Epistatic Regulation of Hematological-related Traits and Gene Expression in Mice Reveals Additional Heritability Missed by Standard GWAS-type Analyses

Abstract

The genetic contribution of additive versus non-additive (epistatic) effects in the regulation of hematologic and other complex traits is unclear. Although many variants have been associated with a range of complex traits via genome wide association studies (GWAS), these loci combined in additive models do not account for most of the trait heritability. GWAS-type analyses typically ignore gene-gene interactions, in part because of the difficulty in detecting them in complex multicellular organisms, especially humans. We have previously shown that mouse chromosome substitution strains (CSSs) are a powerful model for detecting epistasis, and that for certain complex traits the relative contribution of epistasis to heritability is essentially equivalent to that of additivity. We have now applied the use of these CSSs to identify and map additive and epistatic loci that regulate a range of hematological-related traits and hepatic gene expression levels. A modified backcross was performed with CSS strains carrying the A/J-derived substituted chromosomes 4 and 6 on an otherwise C57BL/6J genetic background. By analyzing the transcriptomes of offspring from this cross, we identified and mapped additive quantitative trait loci (QTLs) that regulated the expression of 768 genes, and pairwise epistatic QTLs for 519 genes. Similarly, we performed a complete blood analysis of offspring from the cross and identified additive QTLs for platelets and percentage of granulocytes in the blood as well as epistatic QTLs controlling the percentage of lymphocytes in the blood (rs13477644, rs13478739; LOD = 3.4) and red cell distribution width (rs13477864, rs13478802; LOD = 3.7).
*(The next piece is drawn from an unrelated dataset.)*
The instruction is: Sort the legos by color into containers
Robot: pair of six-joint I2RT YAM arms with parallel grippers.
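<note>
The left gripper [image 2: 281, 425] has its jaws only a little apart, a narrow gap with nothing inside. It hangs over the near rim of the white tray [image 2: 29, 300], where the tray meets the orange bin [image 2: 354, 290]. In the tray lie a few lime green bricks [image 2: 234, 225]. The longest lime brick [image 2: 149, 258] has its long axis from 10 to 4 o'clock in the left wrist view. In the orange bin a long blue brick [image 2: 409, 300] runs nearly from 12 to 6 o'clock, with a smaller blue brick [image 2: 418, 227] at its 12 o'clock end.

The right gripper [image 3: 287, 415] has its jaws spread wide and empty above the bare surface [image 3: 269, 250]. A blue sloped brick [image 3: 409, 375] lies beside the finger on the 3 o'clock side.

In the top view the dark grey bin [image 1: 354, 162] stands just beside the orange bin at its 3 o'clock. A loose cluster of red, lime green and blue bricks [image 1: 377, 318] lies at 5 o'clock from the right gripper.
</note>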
The variance attributable to the epistatic QTLs was approximately equal to that of the additive QTLs, highlighting the importance of studying genetic interactions. Of note, even the SNPs in the most significant epistatic interaction models were undetected in our single loci GWAS-like association analyses, demonstrating the need to specifically test for gene-gene interactions in studies of complex traits. In summary, our studies identified epistatic loci in mice that are important regulators of hematological-related traits and gene expression. These studies call attention to the importance of extending single loci GWAS-type analyses to include analyses of gene-gene interactions to improve our ability to identify genetic variants that regulate complex traits.